Grow Your Own — Part I: What if Fossil Fuels Disappeared?

What if fossil fuels disappeared? That is the premise of the Low Technology Institute and the question is not rhetorical. Fossil fuels will stop being used, whether it is tomorrow or in a few decades. At some point we will no longer be using coal, natural gas, or petroleum for our main energy sources.

Perhaps we will use the next few years and the densely concentrated energy of these fuels to build an infrastructure that can function without them — a transition to a future driven by solar, wind, and other renewable resources and lives using local resources and less energy overall. Or maybe we’ll continue to put this off until tomorrow, and when the fuels become scare, our transition will be an emergency — a condition under which we make less-than-ideal decisions.

Announcing the “Grow Your Own” Research Project

It is one thing to sit back and think about how you would modify your life if fossil fuels were no longer available. I’ve asked this question many times, both of myself and others. But until now it has largely been a thought experiment. Even the best simulation cannot foresee every variable. At some point it is incumbent on the researcher to run experiments to test their hypotheses. And for us, that time is now, and the hypothesis is that it is possible for a typical suburban American household to transition to fully provide their own subsistence without fossil fuels.

In 2020, we will simulate the collapse of the fossil fuel industry and attempt to transition our household to grow and preserve as much of our own food as is reasonably possible. Starting in February, we will remove the supports of external inputs for our subsistence: less gas for our vehicle, decreased availability of purchased food stuffs, etc (specific details in tomorrow’s post). By September, we will be completely food independent for as long as possible, that is, we cannot use any fossil-fuel-derived food inputs.
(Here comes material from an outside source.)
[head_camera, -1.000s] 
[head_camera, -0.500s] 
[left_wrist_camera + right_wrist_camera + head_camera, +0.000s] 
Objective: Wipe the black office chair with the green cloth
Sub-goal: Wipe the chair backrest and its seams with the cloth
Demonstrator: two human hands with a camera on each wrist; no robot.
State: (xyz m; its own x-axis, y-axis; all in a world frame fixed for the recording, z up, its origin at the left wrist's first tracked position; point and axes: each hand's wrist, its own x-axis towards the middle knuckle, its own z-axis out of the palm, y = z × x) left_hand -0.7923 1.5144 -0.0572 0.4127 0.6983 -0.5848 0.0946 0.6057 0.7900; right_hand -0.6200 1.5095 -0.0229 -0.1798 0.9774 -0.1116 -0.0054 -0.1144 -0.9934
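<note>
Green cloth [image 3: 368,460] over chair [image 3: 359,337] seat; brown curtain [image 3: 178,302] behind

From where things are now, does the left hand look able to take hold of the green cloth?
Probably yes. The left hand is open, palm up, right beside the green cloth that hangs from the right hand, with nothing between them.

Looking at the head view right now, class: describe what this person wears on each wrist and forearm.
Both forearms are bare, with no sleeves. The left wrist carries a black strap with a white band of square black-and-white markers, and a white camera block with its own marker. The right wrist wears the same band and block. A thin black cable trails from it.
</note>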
Because we will be simulating the disappearance of fossil fuels in food production, we will experience what could happen in a future where we do not work together to plan for this obsolescence. We will encounter some foreseen problems: lack of cooking oil, reusable canning lids, lack of dairy, no tea or coffee, etc. But the real value of this experiment will be discovering the unexpected difficulties so that when the real transition comes, we will have a clearer idea of what will occur.